Beating the weather

Lately my life has been all about learning.

Learning new skills, learning that I can be the old me again, learning that old skills are still stored carefully in my brain waiting for me to dust them off again. Learning to have confidence in myself and trust in my abilities. Important stuff.

There’s a learning point that I’ve been thinking of in particular.

You never know if you never go.

You never know if you never go. This is slowly but surely becoming my new motto.

Instead of staying home just in case the weather is awful, the traffic is terrible, the people are critical, the class is long and boring, the walk is too steep and etcetera, I’m transitioning into a more cautionsly optimistic frame of mind.

Cautiously optimistic is a term coined by my GP and is used when we think we’re have a breakthrough but it could be nothing or it could come crashing down or it might stick. We’re hoping, based on not very much maybe, but we’re hoping.

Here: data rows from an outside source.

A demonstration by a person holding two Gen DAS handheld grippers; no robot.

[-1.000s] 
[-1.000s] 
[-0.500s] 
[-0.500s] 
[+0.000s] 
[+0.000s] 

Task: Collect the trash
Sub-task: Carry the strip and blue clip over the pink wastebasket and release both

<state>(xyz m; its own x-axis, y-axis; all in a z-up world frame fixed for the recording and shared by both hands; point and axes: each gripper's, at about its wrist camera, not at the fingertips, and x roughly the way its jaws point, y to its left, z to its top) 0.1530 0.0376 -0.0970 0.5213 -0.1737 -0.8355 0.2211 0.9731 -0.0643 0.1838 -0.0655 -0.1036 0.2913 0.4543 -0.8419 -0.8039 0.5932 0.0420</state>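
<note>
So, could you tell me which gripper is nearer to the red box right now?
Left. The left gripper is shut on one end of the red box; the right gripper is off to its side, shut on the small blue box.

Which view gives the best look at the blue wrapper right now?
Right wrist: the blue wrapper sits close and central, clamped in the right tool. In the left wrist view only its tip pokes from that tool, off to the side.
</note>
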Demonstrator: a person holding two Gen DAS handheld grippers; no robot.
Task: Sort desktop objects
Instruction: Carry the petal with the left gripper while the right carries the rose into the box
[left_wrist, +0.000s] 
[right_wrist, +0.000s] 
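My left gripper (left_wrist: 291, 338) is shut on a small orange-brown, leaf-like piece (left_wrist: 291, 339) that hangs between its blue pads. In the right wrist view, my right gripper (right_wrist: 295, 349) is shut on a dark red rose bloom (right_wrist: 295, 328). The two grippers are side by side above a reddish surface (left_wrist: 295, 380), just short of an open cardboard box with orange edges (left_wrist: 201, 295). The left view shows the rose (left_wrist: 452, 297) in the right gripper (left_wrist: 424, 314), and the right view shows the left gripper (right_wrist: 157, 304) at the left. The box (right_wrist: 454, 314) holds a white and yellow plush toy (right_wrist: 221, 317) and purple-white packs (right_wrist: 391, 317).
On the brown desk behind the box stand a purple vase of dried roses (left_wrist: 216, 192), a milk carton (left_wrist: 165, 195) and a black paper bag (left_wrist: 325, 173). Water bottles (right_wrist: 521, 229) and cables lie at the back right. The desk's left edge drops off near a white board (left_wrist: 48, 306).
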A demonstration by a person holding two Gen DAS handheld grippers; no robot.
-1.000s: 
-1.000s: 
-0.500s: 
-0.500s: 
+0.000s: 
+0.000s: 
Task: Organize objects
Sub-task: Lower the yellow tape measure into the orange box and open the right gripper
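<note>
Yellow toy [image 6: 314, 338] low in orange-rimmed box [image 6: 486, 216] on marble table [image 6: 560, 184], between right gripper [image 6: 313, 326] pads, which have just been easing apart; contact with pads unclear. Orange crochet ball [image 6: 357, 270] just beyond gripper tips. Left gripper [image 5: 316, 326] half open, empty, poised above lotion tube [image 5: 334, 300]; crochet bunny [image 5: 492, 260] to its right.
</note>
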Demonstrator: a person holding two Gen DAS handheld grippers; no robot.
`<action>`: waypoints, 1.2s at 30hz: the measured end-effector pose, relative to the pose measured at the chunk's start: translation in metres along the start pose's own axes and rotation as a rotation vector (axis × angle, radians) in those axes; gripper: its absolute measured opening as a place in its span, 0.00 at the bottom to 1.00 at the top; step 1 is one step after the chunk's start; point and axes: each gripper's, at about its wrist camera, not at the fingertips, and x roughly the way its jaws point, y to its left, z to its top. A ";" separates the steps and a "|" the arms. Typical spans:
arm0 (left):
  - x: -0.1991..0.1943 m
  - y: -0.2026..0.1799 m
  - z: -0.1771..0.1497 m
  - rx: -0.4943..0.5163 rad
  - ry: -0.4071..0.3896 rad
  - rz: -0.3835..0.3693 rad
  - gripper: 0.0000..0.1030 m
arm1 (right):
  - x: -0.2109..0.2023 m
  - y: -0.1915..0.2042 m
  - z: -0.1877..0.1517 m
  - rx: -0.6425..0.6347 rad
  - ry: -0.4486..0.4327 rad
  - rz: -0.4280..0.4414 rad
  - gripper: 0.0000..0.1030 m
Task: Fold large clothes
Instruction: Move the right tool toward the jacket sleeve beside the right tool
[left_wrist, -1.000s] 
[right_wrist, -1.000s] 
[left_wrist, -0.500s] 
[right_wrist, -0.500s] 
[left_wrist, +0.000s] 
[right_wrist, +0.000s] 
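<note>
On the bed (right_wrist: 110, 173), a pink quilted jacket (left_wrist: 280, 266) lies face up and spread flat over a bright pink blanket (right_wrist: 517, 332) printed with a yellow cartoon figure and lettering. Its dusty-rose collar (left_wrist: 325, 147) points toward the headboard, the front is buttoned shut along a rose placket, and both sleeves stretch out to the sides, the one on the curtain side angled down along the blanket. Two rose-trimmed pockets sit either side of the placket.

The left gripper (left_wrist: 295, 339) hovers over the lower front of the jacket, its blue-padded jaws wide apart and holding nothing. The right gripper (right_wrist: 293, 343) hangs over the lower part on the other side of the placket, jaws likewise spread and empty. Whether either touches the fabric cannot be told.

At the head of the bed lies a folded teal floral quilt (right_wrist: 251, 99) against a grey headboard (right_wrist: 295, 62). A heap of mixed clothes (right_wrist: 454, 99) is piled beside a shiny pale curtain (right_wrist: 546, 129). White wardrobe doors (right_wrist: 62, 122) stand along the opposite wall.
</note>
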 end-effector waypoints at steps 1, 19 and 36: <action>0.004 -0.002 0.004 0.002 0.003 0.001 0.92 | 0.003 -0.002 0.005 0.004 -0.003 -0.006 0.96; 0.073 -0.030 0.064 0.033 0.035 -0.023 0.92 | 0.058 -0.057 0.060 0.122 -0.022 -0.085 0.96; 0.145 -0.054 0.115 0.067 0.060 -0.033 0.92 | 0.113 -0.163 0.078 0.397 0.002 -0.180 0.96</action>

So being cautiously optimistic would look like saying to myself, what if the weather is lovely, it doesn’t rain, the traffic is a breeze, they are all lovely and kind, I learn lots and the content is interesting, and I manage the walk and have the satisfaction of accomplishment? What if?

You know by now that I completed the Wheel Women-run She Rides program in Hawthorn. By the nature of bike riding the classes are held outdoors. I was happy to be enrolling in the autumn class rather than summer because I get hot easily. But of course the flip side is that autumn can get cold, and as it turns out wet. Wet was something I hadn’t really thought about beforehand but there was a lot of it around!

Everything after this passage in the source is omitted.